A Cornwall court heard sentencing submissions on Feb. 13, 2018 for 28-year-old Andrew Ross.

Ross had been facing 18 charges, including manslaughter, arson and drug trafficking. He has pleaded guilty to six charges – four provincial and two federal. The provincial charges are manslaughter, possession of a firearm while prohibited, possession of proceeds of crime and arson. The federal charges are drug production and possession for the purpose of trafficking.

Michel Lalonde, 67, died in the blast and fire in a two-storey duplex near Easton Avenue on March 26, 2017.

Ross’ lawyer, John Hale, said his client is “extremely remorseful for the loss and what he did.”

During the reading of a victim impact statement, Ross – a 28-year-old man with long, dirty blonde hair – sobbed and rocked in the prisoner’s box, his face buried in his hands. Several of his family members and relatives of the victim were in the courtroom.

Hale said the production of “shatter” – cooking the oil out of marijuana to create a high THC concentrate – was “still in the realm of the unknown” when it came to foreseeable risk.

“To punish Andrew Ross as if he knew (the foreseeable danger)…would be wrong in law,” Hale said, noting that he and visitors had smoked thousands of cigarettes inside the apartment in the months before the deadly explosion.

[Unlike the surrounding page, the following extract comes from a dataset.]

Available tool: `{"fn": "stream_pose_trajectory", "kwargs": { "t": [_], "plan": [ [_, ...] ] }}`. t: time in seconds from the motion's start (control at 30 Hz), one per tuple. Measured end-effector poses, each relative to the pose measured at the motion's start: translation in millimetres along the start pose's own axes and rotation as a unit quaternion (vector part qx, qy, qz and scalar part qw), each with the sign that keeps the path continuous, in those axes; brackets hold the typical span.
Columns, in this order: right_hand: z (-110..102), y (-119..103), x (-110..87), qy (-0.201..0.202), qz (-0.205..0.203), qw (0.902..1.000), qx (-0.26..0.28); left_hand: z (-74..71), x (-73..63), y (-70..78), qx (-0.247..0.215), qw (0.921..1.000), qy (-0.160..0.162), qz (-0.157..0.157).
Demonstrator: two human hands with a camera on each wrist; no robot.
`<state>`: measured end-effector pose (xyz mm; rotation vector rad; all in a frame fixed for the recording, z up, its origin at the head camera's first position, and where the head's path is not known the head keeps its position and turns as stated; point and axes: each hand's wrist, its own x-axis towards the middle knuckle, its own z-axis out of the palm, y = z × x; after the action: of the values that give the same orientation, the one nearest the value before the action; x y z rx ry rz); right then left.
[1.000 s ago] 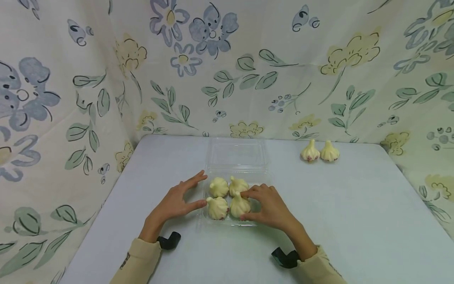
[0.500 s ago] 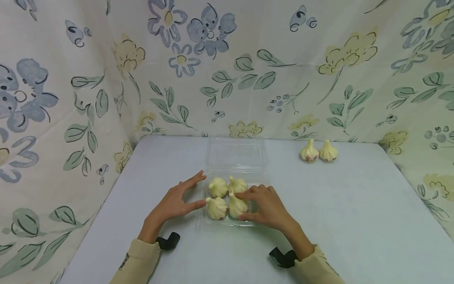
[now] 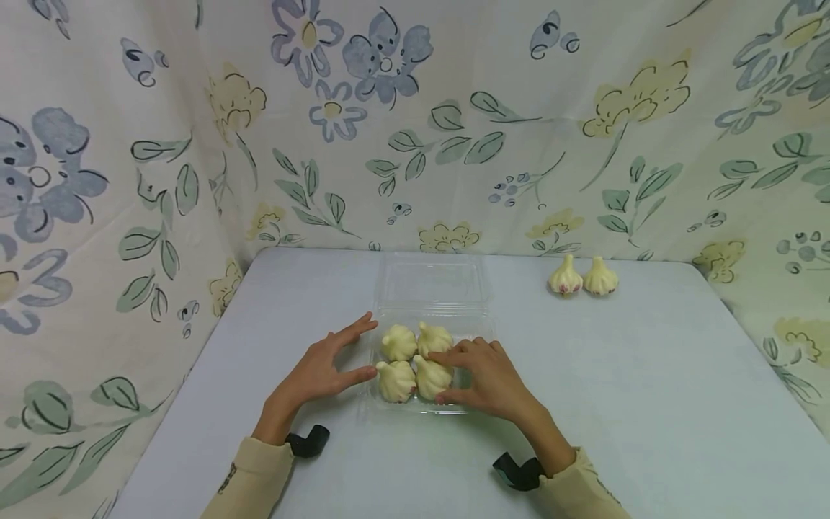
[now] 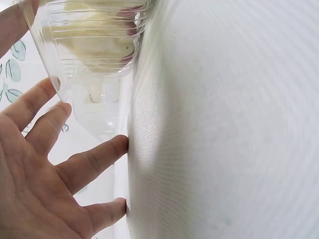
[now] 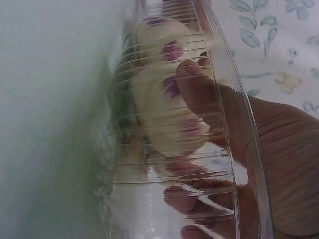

The defence is seeking 4-5 years, less time served of approximately 10 months.

But provincial Crown Michael Purcell said it was an “entirely foreseeable tragedy” and was a crime “motivated by profit.” Purcell said Ross’ actions showed a “high degree of recklessness and was foreseeable.”

Purcell also zeroed in on previous testimony that Ross was aware of the danger when speaking with other people about the shatter production.

The provincial Crown is seeking a combined sentence on all charges of 6.5 years, plus the federal Crown is seeking an additional six months consecutive on the drug trafficking charge, for a total of seven years.

Court heard 31 highly flammable butane canisters – some full, some empty – used for producing “shatter”, tubes with marijuana and 703 methamphetamine pills were among the drug items found inside the apartment.

“The offender is currently unemployed. He (Ross) advised that his only legitimate job lasted for one year. The rest of time he supported himself by dealing drugs. He goes on to indicate…this is indeed troubling…he enjoyed the money and was good at it,” federal Crown Ronald Turgeon said, reciting portions of a pre-sentence report.

While the provincial Crown addressed the recklessness, Turgeon said his sentence submission zeroed in on the elaborate planning of the drug operation.

Judge Johanne Lafrance-Cardinal will deliver her decision in two weeks.